Pfizer and BioNTech have released some extraordinary findings from a Phase 3 trial involving 46,307 participants, between seven days and six months after a second dose was administered. The vaccine was found to have a 91.3 per cent efficacy rate. These findings line up with the real world data coming out of Israel, which has used the Pfizer vaccine to inoculate its population, and reported several weeks ago that it proved 94 per cent effective in preventing symptomatic illness.
But on top of the overall efficacy rate came even better news: Pfizer is reporting that the ‘vaccine was 100 per cent effective in preventing severe disease’ as defined by the US Centers for Disease Control. The 32 cases of severe disease were all found in the placebo group, while zero were found in the vaccinated group. What’s more, the vaccine was found to be ‘100 per cent effective in preventing Covid-19 cases in South Africa’, where the new strain is overwhelmingly prevalent: of the 800 participants enrolled in South Africa, ‘nine cases of Covid-19 were observed, all in the placebo group, indicating vaccine efficacy of 100 per cent’. Six of them were the new B.1.351 strain. While many will look forward to seeing bigger studies, early indication suggests the vaccine, in its current form, is robust against the variant.
Today's findings have big implications for those who have received the Pfizer vaccine, as well as public policy being crafted around protecting the vaccine rollout. Both trial and real world evidence continues to show the Pfizer-BioNTech vaccine is one of the most effective on offer; and its effectiveness against different strains suggests that the need for boosters for those who’ve had the Pfizer jab will be dependent on how long the antibodies it induces last, rather than a need to inoculate against existing variants.

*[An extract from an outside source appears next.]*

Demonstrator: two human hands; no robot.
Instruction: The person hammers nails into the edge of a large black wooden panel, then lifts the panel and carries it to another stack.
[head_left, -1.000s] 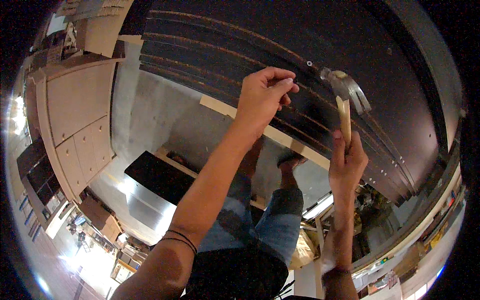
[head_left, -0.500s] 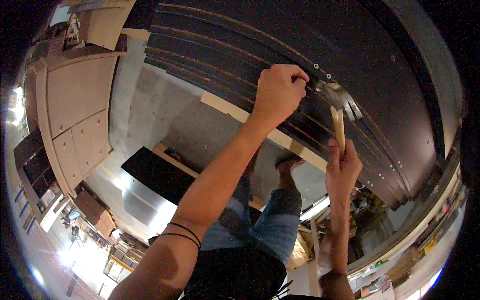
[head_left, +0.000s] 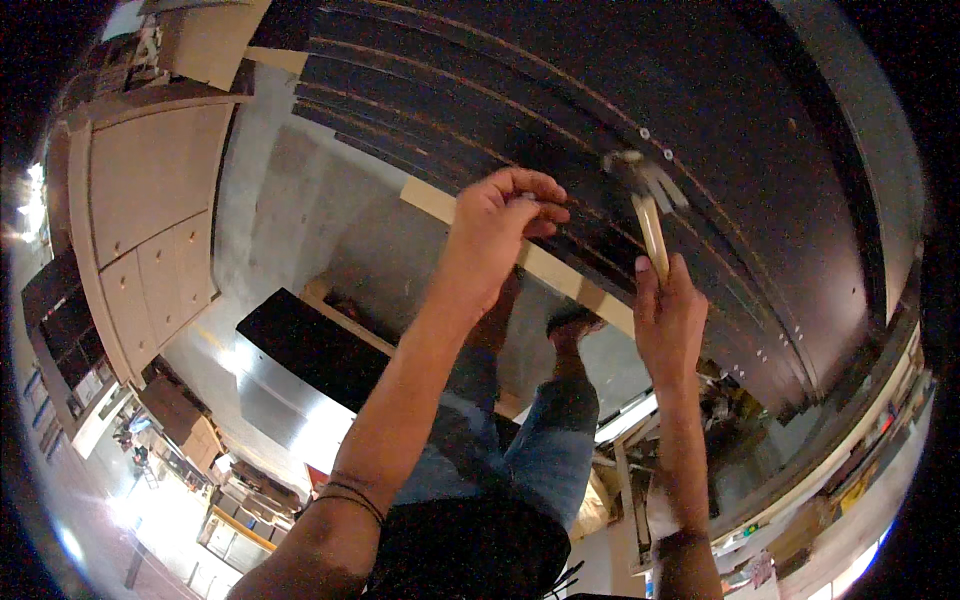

The government’s reasoning for escalating Covid-19 restrictions, especially around travel (including the new requirement to secure permission under a specific list of criteria to leave the country), is based on the notion of a hypothetical variant that can dodge vaccines. While the virus is estimated to have mutated thousands of times since it first started to spread, no known variant currently exists. Still, the fear that one might appear drives its decision-making, with the South African variant frequently cited in recent months as a threat to the UK’s ability to keep the virus under control. Today’s findings suggest that, so far, Pfizer is holding up against new strains: findings which bode well for future ability to ditch Covid-19 rules and return to normal life.
As questions have been raised about the efficacy of the Oxford-AstraZeneca vaccine against news strains – with the crucial caveat that even the study suggesting ten per cent efficacy still found it protected people on the most important measures, including preventing against severe illness and death – evidence is building that in the Pfizer vaccine we have a jab that comes close to full protection. This is particularly good news here in the UK, where the elderly and vulnerable first in line for the jab last December received the Pfizer vaccine, as it was the first one to be approved and made available in Britain. As of 14 March, the most recent data set available, 10.9 million doses of Pfizer were administered, along with 13.7 million doses of Oxford-Astrazeneca. Of the 1.3 million second doses carried out, most have been Pfizer.